§ **Required work**
Output every entry below word for word, minus the images.

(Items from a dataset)
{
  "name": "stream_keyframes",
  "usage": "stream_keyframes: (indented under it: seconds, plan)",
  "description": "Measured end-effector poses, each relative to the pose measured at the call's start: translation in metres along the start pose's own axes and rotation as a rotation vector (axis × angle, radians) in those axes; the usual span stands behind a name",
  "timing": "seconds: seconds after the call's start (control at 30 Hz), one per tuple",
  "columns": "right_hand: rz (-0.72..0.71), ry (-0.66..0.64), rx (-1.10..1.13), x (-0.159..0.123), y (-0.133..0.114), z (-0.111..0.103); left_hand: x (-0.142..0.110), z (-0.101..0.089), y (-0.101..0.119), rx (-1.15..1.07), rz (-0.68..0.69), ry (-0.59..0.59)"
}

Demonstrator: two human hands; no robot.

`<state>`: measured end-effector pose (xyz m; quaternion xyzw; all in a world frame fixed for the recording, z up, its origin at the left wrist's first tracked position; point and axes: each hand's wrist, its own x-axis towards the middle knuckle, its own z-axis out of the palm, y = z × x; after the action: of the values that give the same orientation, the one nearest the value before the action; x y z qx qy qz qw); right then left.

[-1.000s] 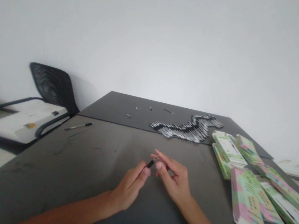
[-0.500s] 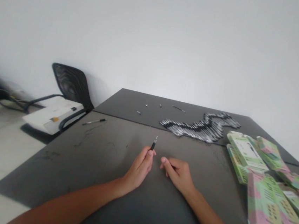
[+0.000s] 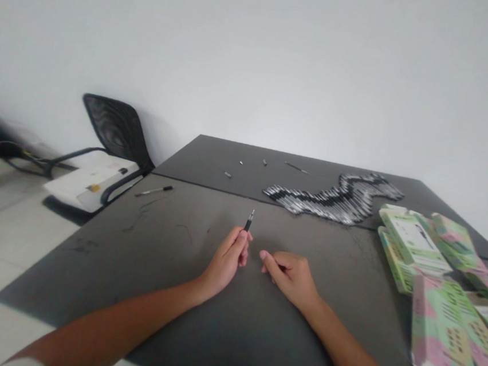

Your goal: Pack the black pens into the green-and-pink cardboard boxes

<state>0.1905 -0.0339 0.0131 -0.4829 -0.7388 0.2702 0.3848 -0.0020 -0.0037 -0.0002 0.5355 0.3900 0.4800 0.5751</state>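
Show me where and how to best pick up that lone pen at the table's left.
Best, I think, mid-barrel on the lone pen, pinched across its long sides from above: it lies thin and flat on the table, apart from other things. The left hand looks nearer, but holds another pen.

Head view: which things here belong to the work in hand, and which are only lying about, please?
Likely in the work:
pen, in the left hand
right hand, curled nearby, contents unclear
pen row, perhaps, beyond the hands
small parts, perhaps

Likely just lying about:
chair, beside the table
boxes, untouched at the right, though they could belong
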Motion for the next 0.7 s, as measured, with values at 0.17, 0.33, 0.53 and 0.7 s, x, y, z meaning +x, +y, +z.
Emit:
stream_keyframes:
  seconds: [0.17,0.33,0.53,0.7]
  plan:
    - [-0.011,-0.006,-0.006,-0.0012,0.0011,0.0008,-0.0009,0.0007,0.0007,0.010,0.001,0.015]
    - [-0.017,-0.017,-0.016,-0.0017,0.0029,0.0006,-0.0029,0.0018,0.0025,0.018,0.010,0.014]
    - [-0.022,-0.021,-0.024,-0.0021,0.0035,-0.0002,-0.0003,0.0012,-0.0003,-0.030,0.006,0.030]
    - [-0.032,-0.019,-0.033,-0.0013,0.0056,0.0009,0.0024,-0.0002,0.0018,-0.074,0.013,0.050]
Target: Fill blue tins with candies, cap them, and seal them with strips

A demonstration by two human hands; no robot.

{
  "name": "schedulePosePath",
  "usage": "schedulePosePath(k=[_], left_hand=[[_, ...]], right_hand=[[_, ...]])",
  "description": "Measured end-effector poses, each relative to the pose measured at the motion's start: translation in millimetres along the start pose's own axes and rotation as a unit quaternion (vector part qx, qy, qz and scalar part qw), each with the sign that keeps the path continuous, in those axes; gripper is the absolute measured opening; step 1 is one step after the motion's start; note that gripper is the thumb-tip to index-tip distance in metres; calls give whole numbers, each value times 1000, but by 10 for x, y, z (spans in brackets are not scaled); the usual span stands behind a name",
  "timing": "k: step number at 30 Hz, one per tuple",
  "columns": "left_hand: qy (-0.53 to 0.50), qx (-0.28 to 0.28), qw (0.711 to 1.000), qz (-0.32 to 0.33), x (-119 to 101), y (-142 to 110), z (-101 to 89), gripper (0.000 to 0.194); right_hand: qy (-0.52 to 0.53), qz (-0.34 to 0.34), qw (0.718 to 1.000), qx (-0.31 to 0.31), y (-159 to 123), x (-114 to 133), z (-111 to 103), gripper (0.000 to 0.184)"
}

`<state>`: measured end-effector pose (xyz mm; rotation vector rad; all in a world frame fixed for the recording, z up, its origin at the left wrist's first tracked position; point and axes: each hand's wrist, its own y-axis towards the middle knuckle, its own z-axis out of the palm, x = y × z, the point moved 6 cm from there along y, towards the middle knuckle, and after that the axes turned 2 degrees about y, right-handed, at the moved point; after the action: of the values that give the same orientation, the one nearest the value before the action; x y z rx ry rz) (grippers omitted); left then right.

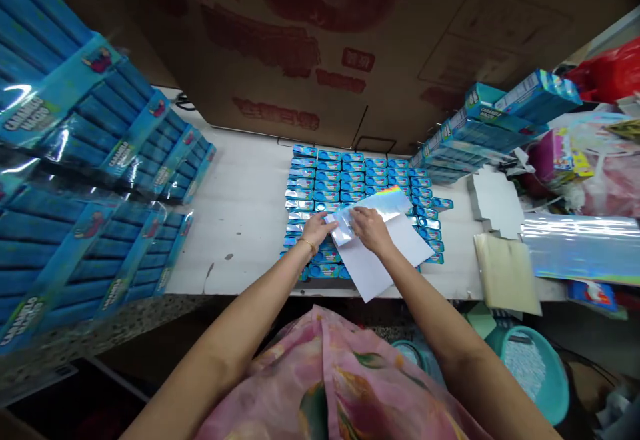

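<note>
Several rows of small blue boxes [350, 173] lie flat on the white tabletop [245, 213]. On top of them rests a white sheet [387, 253] with a shiny holographic film [377, 207] over its far end. My left hand [316, 230] pinches the film's near left corner, fingers closed on it. My right hand [367, 227] presses on the film and sheet beside it, fingers curled together over the film's edge.
Wrapped packs of blue boxes [90, 180] are stacked at the left, more blue packs [480, 133] at the back right. A large cardboard box [350, 47] stands behind. A roll of holographic film [580, 247], folded card [505, 270] and a teal basin [535, 367] sit at the right.
</note>
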<state>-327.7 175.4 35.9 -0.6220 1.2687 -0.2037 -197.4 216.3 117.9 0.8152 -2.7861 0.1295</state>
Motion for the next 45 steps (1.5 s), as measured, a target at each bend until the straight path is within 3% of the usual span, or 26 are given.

§ **Expected answer**
{
  "name": "stream_keyframes",
  "usage": "stream_keyframes: (indented under it: seconds, plan)",
  "description": "Measured end-effector poses, each relative to the pose measured at the call's start: translation in metres along the start pose's own axes and rotation as a rotation vector (axis × angle, radians) in those axes; the usual span stands behind a name",
  "timing": "seconds: seconds after the call's start (control at 30 Hz), one per tuple",
  "columns": "right_hand: rz (-0.72..0.71), ry (-0.66..0.64), rx (-1.10..1.13), x (-0.159..0.123), y (-0.133..0.114), z (-0.111..0.103); left_hand: x (-0.142..0.110), z (-0.101..0.089), y (-0.101..0.119), rx (-1.15..1.07), rz (-0.68..0.69), ry (-0.59..0.59)"
}

Demonstrator: two human hands; no robot.

`<state>`: measured end-effector pose (xyz m; quaternion xyzw; all in a world frame fixed for the recording, z up, its origin at the left wrist's first tracked position; point and axes: each hand's wrist, its own x-axis towards the middle knuckle, its own z-axis out of the palm, y = z × x; after the action: of the values that give the same orientation, the one nearest the value before the action; x y z qx qy qz qw); right then left.

[-1.000s] 
[-0.500s] 
[+0.000s] 

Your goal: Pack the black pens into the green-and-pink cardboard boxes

<state>0.1905 -0.0339 0.0131 -0.4829 -0.7388 0.2702 0.3848 -0.0020 -0.0037 -0.0002 0.5355 0.3900 0.4800 0.5751</state>
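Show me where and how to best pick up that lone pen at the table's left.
Best, I think, mid-barrel on the lone pen, pinched across its long sides from above: it lies thin and flat on the table, apart from other things. The left hand looks nearer, but holds another pen.

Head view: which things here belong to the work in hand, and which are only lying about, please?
Likely in the work:
pen, in the left hand
right hand, curled nearby, contents unclear
pen row, perhaps, beyond the hands
small parts, perhaps

Likely just lying about:
chair, beside the table
boxes, untouched at the right, though they could belong
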Motion for the next 0.7 s, as measured, with values at 0.17, 0.33, 0.53 and 0.7 s, x, y, z meaning +x, +y, +z.
Emit:
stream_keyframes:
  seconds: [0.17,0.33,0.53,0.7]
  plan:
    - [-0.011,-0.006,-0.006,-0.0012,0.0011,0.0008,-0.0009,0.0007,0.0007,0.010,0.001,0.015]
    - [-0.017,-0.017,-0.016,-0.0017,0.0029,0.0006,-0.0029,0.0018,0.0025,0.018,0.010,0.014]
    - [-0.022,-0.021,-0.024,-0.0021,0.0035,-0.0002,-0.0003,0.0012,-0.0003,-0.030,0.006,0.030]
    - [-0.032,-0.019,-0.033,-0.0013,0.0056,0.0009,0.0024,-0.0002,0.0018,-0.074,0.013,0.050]
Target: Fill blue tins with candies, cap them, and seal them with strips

A demonstration by two human hands; no robot.

{
  "name": "schedulePosePath",
  "usage": "schedulePosePath(k=[_], left_hand=[[_, ...]], right_hand=[[_, ...]])",
  "description": "Measured end-effector poses, each relative to the pose measured at the motion's start: translation in millimetres along the start pose's own axes and rotation as a unit quaternion (vector part qx, qy, qz and scalar part qw), each with the sign that keeps the path continuous, in those axes; gripper is the absolute measured opening; step 1 is one step after the motion's start; note that gripper is the thumb-tip to index-tip distance in metres; calls give whole numbers, each value times 1000, but by 10 for x, y, z (spans in brackets are not scaled); the usual span stands behind a name",
  "timing": "k: step number at 30 Hz, one per tuple",
  "columns": "left_hand: qy (-0.53 to 0.50), qx (-0.28 to 0.28), qw (0.711 to 1.000), qz (-0.32 to 0.33), x (-119 to 101), y (-142 to 110), z (-101 to 89), gripper (0.000 to 0.194); right_hand: qy (-0.52 to 0.53), qz (-0.34 to 0.34), qw (0.718 to 1.000), qx (-0.31 to 0.31), y (-159 to 123), x (-114 to 133), z (-111 to 103), gripper (0.000 to 0.184)"
}

`<state>`: measured end-effector pose (xyz mm; rotation vector rad; all in a world frame fixed for the recording, z up, its origin at the left wrist's first tracked position; point and axes: each hand's wrist, its own y-axis towards the middle knuckle, its own z-axis out of the palm, x = y × z, the point moved 6 cm from there along y, towards the middle knuckle, and after that the axes turned 2 degrees about y, right-handed, at the moved point; after the action: of the values that give the same orientation, the one nearest the value before the action; x y z rx ry rz) (grippers omitted); left then right.


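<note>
Several rows of small blue boxes [350, 173] lie flat on the white tabletop [245, 213]. On top of them rests a white sheet [387, 253] with a shiny holographic film [377, 207] over its far end. My left hand [316, 230] pinches the film's near left corner, fingers closed on it. My right hand [367, 227] presses on the film and sheet beside it, fingers curled together over the film's edge.
Wrapped packs of blue boxes [90, 180] are stacked at the left, more blue packs [480, 133] at the back right. A large cardboard box [350, 47] stands behind. A roll of holographic film [580, 247], folded card [505, 270] and a teal basin [535, 367] sit at the right.
</note>
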<state>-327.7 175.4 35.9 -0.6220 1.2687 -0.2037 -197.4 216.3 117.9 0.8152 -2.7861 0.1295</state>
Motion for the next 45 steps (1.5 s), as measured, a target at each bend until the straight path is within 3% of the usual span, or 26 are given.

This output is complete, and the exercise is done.